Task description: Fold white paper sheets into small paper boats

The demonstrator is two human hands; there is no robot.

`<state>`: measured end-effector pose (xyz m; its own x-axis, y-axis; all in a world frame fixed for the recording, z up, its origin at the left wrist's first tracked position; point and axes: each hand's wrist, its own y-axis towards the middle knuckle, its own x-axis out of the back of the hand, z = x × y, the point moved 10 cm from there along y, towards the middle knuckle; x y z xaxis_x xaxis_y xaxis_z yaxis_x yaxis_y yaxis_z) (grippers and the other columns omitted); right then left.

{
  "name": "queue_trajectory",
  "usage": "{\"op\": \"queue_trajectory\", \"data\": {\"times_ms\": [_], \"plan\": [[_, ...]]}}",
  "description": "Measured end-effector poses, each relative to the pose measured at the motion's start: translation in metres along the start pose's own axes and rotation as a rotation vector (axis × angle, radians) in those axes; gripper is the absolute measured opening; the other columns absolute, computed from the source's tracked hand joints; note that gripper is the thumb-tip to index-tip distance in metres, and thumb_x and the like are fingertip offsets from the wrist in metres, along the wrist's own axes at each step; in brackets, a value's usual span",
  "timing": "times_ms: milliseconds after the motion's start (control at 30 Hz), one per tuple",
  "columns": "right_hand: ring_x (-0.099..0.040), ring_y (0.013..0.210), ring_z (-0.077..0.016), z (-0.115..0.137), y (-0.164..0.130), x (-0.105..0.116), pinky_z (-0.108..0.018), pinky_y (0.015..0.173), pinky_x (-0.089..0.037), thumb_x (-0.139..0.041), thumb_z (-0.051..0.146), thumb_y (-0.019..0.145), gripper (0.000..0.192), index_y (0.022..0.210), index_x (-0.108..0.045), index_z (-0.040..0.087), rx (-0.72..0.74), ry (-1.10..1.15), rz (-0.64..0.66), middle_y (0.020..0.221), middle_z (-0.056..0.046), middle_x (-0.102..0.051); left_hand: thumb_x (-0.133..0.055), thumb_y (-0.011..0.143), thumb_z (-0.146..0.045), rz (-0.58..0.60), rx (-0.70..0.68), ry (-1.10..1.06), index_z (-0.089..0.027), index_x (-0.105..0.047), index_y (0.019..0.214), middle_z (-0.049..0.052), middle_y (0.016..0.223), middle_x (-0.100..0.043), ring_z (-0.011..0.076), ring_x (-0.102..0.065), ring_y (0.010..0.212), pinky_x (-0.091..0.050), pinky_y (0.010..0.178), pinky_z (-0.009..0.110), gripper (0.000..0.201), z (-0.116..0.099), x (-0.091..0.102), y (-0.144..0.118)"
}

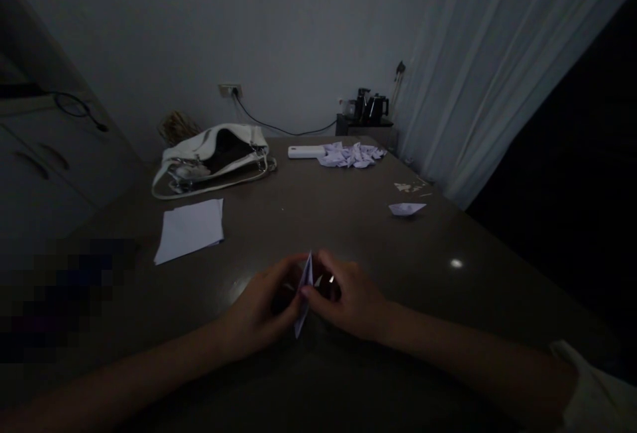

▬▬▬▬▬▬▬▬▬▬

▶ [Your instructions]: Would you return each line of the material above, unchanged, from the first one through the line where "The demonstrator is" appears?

▶ [Exercise output]:
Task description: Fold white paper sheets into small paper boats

The demonstrator is two human hands; there is no robot.

The exercise calls for nothing further.